* ACTIVITY
Exclude the pictures and set down, unaltered, the lines from the one that holds "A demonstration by" through the end of the data.

* SUPPLIED DATA
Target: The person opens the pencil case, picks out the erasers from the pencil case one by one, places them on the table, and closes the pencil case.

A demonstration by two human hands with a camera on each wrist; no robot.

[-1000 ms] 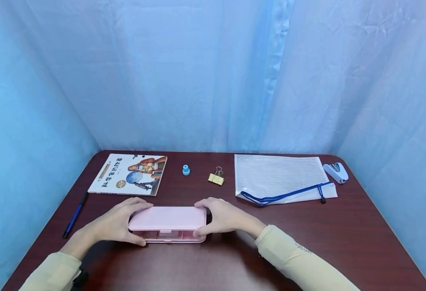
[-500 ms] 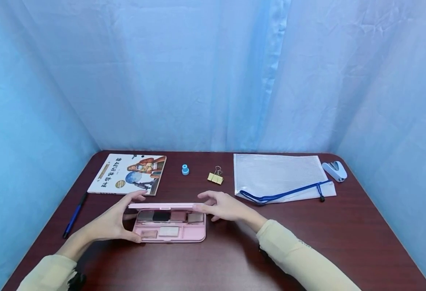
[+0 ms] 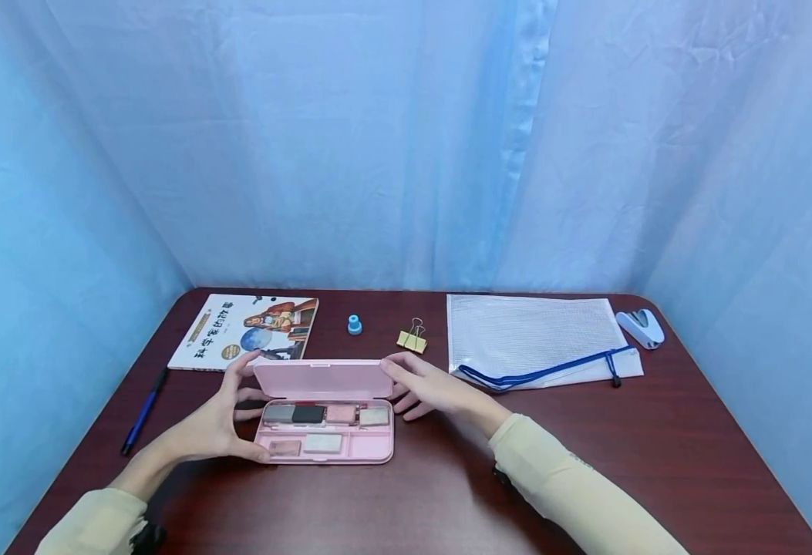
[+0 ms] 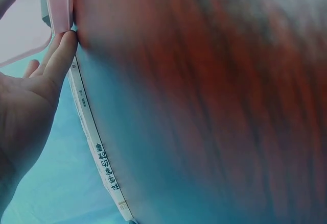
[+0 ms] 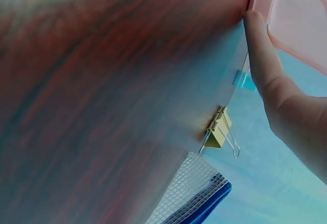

* RESPONSE BELOW
A demonstration by two human hands with a camera on each wrist; no robot.

[-1000 ms] 
[-500 ms] 
[+0 ms] 
[+0 ms] 
[+0 ms] 

The response to the exercise is now finished.